[Task requirements] When you reach the line containing "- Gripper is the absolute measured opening" in the records below, start copying exactly, and stop once you have copied the line containing "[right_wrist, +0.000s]".

[Records provided]
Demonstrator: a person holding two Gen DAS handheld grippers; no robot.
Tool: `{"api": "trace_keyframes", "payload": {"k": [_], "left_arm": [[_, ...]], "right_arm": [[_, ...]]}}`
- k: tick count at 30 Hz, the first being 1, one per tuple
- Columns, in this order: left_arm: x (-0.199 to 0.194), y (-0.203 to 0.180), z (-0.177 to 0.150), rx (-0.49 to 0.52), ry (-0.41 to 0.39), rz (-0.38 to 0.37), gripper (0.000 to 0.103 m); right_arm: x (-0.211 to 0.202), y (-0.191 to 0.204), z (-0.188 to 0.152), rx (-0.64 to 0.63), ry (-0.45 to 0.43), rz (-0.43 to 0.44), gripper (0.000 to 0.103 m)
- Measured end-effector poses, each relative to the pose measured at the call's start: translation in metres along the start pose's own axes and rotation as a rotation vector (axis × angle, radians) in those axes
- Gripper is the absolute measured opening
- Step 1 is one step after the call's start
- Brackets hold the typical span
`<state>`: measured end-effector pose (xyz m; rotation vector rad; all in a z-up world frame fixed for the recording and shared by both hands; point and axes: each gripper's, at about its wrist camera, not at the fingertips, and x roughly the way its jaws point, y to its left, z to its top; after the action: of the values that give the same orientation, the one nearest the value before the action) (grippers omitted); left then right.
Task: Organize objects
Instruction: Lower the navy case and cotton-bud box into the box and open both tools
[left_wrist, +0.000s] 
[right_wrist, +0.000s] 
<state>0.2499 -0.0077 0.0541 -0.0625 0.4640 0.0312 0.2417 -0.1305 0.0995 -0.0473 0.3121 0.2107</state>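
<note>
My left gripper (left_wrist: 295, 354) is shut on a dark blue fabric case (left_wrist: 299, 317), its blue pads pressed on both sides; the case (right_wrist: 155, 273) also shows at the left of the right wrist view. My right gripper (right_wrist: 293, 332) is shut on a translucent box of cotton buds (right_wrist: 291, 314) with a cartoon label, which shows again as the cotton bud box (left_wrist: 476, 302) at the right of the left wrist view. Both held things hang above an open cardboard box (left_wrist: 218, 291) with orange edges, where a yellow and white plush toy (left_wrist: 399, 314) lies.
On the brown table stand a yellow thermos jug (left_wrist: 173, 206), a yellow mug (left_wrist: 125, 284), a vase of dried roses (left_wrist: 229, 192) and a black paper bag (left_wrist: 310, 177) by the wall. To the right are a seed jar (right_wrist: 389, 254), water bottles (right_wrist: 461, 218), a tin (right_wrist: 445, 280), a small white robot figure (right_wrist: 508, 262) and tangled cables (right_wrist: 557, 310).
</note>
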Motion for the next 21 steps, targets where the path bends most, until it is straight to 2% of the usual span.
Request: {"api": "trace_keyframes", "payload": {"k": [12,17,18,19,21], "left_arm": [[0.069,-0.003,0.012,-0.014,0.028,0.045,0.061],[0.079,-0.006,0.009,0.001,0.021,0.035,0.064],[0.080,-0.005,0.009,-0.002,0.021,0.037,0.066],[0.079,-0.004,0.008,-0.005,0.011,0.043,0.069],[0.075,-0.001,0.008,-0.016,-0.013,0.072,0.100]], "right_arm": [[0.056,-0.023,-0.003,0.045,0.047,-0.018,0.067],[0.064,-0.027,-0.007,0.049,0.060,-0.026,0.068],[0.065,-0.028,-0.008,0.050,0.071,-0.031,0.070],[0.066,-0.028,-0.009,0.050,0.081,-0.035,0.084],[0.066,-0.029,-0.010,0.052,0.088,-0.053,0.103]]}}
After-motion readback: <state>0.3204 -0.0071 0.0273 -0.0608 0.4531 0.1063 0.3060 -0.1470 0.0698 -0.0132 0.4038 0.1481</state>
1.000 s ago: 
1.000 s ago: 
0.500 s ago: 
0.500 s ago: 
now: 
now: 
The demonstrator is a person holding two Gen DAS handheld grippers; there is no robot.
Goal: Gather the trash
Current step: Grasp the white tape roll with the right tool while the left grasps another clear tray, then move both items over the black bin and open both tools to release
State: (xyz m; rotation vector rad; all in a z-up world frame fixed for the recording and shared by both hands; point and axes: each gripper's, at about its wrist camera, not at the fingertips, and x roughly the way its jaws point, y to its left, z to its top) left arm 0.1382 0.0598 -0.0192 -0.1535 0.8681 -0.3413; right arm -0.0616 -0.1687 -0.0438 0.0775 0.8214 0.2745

[Answer space]
- Gripper is the absolute measured opening
- Step 1 is one step after the call's start
- Brackets hold the typical span
`<state>`: measured end-effector pose (xyz m; rotation vector rad; all in a z-up world frame fixed for the recording and shared by both hands; point and axes: each gripper's, at about its wrist camera, not at the fingertips, and x roughly the way its jaws point, y to its left, z to its top; after the action: of the values that give the same orientation, the one nearest the value before the action) (grippers omitted); left then right.
Task: Organize objects
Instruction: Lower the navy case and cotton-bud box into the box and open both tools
[left_wrist, +0.000s] 
[right_wrist, +0.000s] 

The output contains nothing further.